High Availability (HA):#

This refers to a system’s ability to remain accessible and operational for a desired period without significant downtime. High availability is achieved through redundancy, fault tolerance, and failover systems that ensure continuous operation even in the event of component failures.

Disaster Recovery (DR):#

This involves the processes, policies, and procedures related to preparing for recovery or continuation of technology infrastructure critical to an organization after a natural or human-induced disaster. DR focuses on minimizing downtime and data loss.

Uptime:#

This term measures the time a system or service is operational and available to users. Uptime is often presented as a percentage, such as 99.9% (“three nines”) availability.

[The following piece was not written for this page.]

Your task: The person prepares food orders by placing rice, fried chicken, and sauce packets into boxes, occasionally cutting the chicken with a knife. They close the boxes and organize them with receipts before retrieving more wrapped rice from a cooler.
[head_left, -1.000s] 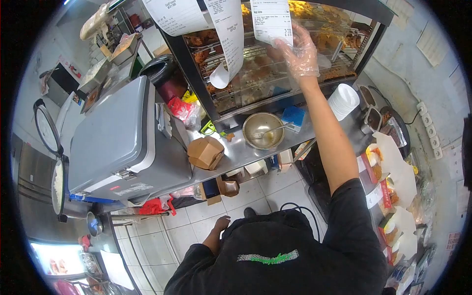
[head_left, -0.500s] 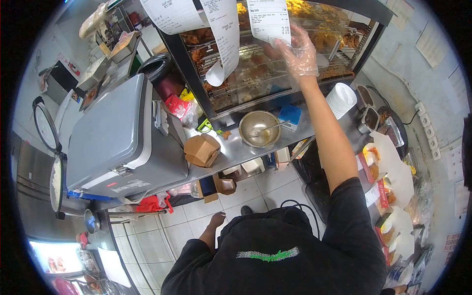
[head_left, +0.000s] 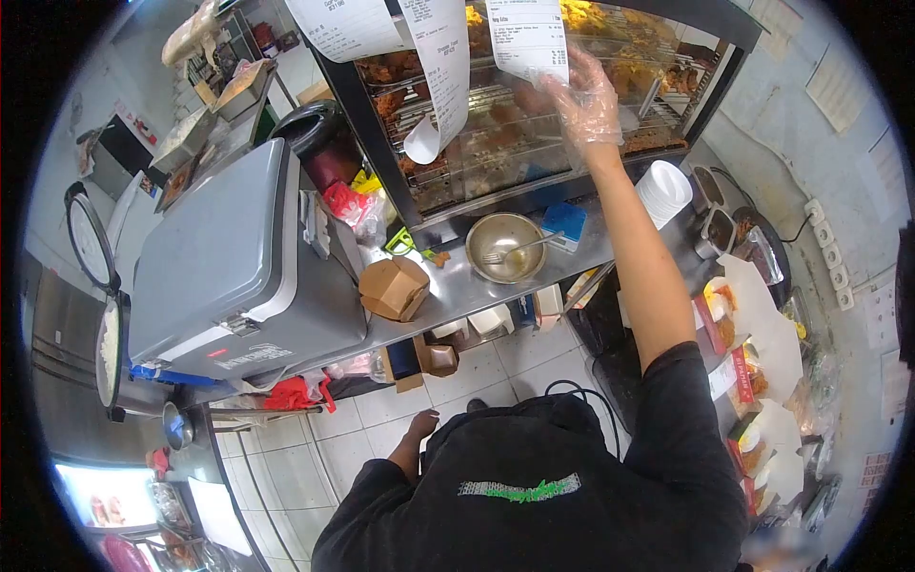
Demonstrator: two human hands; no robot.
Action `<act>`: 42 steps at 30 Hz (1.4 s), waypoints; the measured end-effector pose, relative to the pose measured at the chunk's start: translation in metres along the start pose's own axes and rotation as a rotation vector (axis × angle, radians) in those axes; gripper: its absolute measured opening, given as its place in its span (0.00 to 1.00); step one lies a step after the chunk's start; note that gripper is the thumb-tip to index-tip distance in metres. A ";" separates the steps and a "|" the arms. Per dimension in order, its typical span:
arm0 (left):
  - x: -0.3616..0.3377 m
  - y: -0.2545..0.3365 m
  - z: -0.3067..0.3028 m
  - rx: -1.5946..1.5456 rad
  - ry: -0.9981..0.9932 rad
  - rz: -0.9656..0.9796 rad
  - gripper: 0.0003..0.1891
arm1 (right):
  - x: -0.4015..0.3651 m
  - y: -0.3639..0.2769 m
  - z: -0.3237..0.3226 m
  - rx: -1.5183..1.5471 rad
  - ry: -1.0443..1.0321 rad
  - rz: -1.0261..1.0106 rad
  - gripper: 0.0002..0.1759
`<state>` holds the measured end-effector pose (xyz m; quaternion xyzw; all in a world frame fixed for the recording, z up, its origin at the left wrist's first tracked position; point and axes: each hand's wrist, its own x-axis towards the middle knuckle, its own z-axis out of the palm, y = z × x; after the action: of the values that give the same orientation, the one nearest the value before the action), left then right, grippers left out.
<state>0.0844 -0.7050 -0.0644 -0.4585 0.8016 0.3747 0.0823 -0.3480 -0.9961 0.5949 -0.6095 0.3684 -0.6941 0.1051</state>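
My right hand (head_left: 583, 103), in a clear plastic glove, reaches up to the glass front of a food display cabinet (head_left: 562, 176). Its fingers pinch the lower edge of a printed receipt (head_left: 527, 38) that hangs there. Two more paper slips hang to the left, a long curling receipt (head_left: 440, 81) and a wider receipt (head_left: 348, 27). Fried food (head_left: 581, 19) shows behind the glass. Down by my body, my bare left hand (head_left: 423, 425) hangs over the floor with its fingers curled, holding nothing that I can see.
Below the cabinet, a metal bowl (head_left: 503, 267) with a fork stands on the steel counter (head_left: 434, 303), beside an open brown box (head_left: 394, 289) and a large grey cooler (head_left: 214, 257). White stacked containers (head_left: 664, 191) are near my right forearm. Filled food boxes (head_left: 753, 377) line the right side.
My right hand stays at the receipt's lower edge, its fingers shifted slightly. The whole view has moved a little; my left hand still hangs low.
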 end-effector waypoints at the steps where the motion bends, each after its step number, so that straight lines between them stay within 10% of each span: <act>1: -0.002 0.000 -0.001 -0.111 0.015 -0.057 0.14 | -0.001 -0.002 0.000 -0.001 0.006 0.004 0.32; 7: 0.009 -0.032 0.010 0.042 -0.171 -0.229 0.23 | -0.019 0.021 -0.034 -0.310 0.030 -0.199 0.21; 8: -0.006 -0.001 0.006 -0.061 0.095 -0.231 0.22 | -0.033 -0.009 -0.037 -0.017 -0.049 0.234 0.36; 12: 0.001 0.011 -0.009 -0.051 0.055 0.134 0.13 | -0.154 0.011 -0.115 -0.427 0.055 0.325 0.21; 18: 0.044 0.115 -0.064 -0.293 -0.332 -0.219 0.15 | -0.461 0.077 -0.231 -0.485 0.068 1.129 0.21; 22: 0.133 0.156 -0.057 -0.198 -0.161 -0.023 0.13 | -0.619 0.071 -0.261 -0.369 0.222 1.514 0.19; 31: 0.510 0.155 0.084 -0.253 0.431 0.068 0.15 | -0.767 0.106 -0.294 -0.214 0.621 1.707 0.17; 37: 0.607 0.157 0.102 -0.237 0.560 -0.590 0.45 | -0.835 0.125 -0.325 -0.305 0.778 1.651 0.15; 42: 0.662 0.083 0.137 -0.628 0.601 -0.371 0.60 | -0.834 0.135 -0.329 -0.366 0.601 1.704 0.14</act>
<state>-0.3851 -1.0331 -0.4327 -0.6848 0.5423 0.4288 -0.2304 -0.4964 -0.4691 -0.1280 0.0664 0.8086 -0.4420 0.3826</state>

Service Level Agreement (SLA):#

An SLA is a contract between a service provider and the end user that clearly states the level of service expected, including availability metrics. SLAs often specify downtime tolerances, response times for support requests, and penalties for failing to meet agreed-upon levels.

Scalability:#

The ability of a cloud service to handle increasing (or decreasing) workloads by adding (or removing) resources either vertically or horizontally. It ensures that the application can support growth without compromising performance.

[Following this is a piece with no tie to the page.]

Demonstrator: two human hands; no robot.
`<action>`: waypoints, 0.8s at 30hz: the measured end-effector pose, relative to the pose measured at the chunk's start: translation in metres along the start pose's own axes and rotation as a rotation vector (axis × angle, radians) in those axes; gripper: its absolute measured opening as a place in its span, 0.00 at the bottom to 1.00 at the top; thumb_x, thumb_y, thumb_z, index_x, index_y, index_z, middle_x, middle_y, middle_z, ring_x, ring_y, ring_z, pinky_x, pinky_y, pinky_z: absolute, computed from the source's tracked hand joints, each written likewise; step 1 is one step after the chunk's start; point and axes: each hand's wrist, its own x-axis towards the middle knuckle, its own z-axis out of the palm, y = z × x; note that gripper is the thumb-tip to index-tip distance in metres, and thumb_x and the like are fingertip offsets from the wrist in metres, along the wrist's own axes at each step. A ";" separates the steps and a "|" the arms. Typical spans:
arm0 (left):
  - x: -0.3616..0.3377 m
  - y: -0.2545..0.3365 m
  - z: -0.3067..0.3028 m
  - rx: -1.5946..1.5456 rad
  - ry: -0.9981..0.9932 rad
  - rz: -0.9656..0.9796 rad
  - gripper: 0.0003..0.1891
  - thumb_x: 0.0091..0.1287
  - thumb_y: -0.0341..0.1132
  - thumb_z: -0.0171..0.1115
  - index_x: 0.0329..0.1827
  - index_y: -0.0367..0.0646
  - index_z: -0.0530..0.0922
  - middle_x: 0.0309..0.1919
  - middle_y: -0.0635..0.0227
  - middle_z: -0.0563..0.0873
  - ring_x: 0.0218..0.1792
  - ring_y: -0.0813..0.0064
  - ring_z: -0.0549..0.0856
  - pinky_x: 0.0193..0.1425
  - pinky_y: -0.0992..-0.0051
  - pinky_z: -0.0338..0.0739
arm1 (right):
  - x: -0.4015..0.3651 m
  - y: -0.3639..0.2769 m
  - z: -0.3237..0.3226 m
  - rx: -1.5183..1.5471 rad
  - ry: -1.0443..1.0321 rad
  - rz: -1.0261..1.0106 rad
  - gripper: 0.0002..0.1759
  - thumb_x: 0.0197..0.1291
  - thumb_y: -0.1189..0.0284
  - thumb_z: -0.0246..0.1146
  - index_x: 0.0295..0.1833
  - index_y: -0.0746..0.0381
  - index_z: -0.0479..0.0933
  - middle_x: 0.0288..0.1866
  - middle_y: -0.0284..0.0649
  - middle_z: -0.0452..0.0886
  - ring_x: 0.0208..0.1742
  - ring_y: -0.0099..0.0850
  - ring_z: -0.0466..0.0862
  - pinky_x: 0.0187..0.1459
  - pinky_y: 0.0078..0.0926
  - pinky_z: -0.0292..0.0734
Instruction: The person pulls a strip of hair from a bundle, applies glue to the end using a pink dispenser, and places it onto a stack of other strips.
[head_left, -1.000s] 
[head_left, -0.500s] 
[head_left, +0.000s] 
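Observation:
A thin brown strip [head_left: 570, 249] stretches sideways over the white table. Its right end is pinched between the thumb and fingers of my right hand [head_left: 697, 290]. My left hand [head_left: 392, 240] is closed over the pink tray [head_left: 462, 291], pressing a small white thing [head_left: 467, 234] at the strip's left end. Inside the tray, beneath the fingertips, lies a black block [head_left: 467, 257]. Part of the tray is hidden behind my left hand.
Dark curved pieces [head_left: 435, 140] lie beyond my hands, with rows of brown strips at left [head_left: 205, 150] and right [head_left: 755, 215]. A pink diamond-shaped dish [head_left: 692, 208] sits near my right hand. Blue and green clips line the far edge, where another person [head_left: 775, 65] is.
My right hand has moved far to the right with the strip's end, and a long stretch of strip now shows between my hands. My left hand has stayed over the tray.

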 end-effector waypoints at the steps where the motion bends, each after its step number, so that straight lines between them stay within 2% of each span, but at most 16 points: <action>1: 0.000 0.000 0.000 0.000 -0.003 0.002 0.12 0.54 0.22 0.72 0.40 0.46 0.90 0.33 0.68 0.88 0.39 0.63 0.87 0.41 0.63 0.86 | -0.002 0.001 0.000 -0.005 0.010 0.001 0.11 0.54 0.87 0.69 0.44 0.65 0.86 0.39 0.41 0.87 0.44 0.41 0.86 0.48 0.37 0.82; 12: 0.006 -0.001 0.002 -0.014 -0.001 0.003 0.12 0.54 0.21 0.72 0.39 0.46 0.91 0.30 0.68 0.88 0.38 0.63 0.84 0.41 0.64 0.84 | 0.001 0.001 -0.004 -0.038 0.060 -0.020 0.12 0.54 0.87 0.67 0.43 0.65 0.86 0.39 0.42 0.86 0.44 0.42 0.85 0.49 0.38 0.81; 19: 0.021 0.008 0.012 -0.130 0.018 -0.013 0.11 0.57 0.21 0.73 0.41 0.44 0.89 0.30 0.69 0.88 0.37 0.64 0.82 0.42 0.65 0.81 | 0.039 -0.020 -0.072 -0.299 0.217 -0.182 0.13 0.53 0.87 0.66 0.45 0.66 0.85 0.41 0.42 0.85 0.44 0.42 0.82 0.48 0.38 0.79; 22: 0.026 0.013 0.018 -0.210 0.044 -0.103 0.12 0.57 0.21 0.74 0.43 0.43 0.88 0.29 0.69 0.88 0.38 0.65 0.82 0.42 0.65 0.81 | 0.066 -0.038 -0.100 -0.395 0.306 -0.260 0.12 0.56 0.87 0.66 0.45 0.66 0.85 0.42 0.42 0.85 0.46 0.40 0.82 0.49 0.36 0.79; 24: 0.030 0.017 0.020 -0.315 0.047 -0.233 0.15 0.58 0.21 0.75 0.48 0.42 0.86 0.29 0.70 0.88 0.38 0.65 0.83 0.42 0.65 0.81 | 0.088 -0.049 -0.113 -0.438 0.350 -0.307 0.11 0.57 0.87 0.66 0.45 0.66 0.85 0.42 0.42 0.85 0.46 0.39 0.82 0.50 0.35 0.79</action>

Horizontal Scaling (Scaling Out/In):#

This involves adding more instances of the same hardware or software to a system, or removing them, to adjust capacity. For example, adding more virtual machines to handle increased load.

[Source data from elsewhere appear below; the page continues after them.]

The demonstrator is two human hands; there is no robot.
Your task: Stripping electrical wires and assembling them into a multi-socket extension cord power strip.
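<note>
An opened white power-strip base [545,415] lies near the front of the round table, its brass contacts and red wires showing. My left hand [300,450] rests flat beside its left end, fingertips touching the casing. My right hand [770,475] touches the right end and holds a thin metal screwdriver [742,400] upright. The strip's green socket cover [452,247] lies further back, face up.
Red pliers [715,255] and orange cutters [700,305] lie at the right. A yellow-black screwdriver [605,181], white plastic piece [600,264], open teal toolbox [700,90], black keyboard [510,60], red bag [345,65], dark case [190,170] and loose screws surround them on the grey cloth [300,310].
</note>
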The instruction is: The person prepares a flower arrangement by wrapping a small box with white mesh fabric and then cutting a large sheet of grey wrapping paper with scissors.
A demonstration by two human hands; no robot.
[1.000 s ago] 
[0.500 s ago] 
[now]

Vertical Scaling (Scaling Up/Down):#

This means upgrading the existing hardware or software capacity of an instance to handle more load, or downgrading it. For example, increasing the CPU, RAM, or storage of a server.

Elasticity:#

A system’s ability to automatically scale resources up or down as needed, often in real-time, based on workload demands. This is crucial for optimizing resource usage and maintaining performance without human intervention.

Load Balancing:#

The process of distributing incoming network traffic across multiple servers to ensure no single server becomes overwhelmed. This is key to maintaining high availability and scalability in cloud environments.

Auto-Scaling:#

A feature offered by many cloud providers that automatically adjusts the number of computing resources based on the current demand. This is a subset of elasticity and is critical for applications with variable workloads.

Availability Zones:#

These are distinct locations within a cloud provider’s region that are engineered to be isolated from failures in other AZs. They offer physical redundancy and failover capabilities within the same region, enhancing high availability by allowing resources to be distributed across multiple, geographically separated data centers.

Regions:#

A region is a specific geographical location where cloud services are hosted. Regions consist of one or more availability zones. Selecting the appropriate region(s) for deploying applications can reduce latency, comply with data residency requirements, and increase resilience. Failover Strategies

Failover:#

The process of automatically switching to a redundant or standby system, component, or network upon the failure or abnormal termination of the currently active operation. Failover mechanisms are crucial for maintaining continuous operations and minimizing downtime. Backup and Recovery

Point-in-Time Recovery:#

This is a feature that allows the restoration of data or a system to a specific point in time, helping to recover from data corruption or loss. It’s essential for disaster recovery plans.

Snapshot:#

Snapshots are a state of a system at a particular point in time. They can be used for backing up data and state of a virtual machine or database, allowing for easier restoration.

Affinity#

Affinity, in the context of cloud computing, refers to a strategy or policy that encourages or requires certain components, applications, or workloads to be located on the same physical hardware, virtual machine, or within the same data center. The goal of affinity rules is to improve performance, reduce latency, or maintain data locality by keeping related tasks and their dependencies close to each other.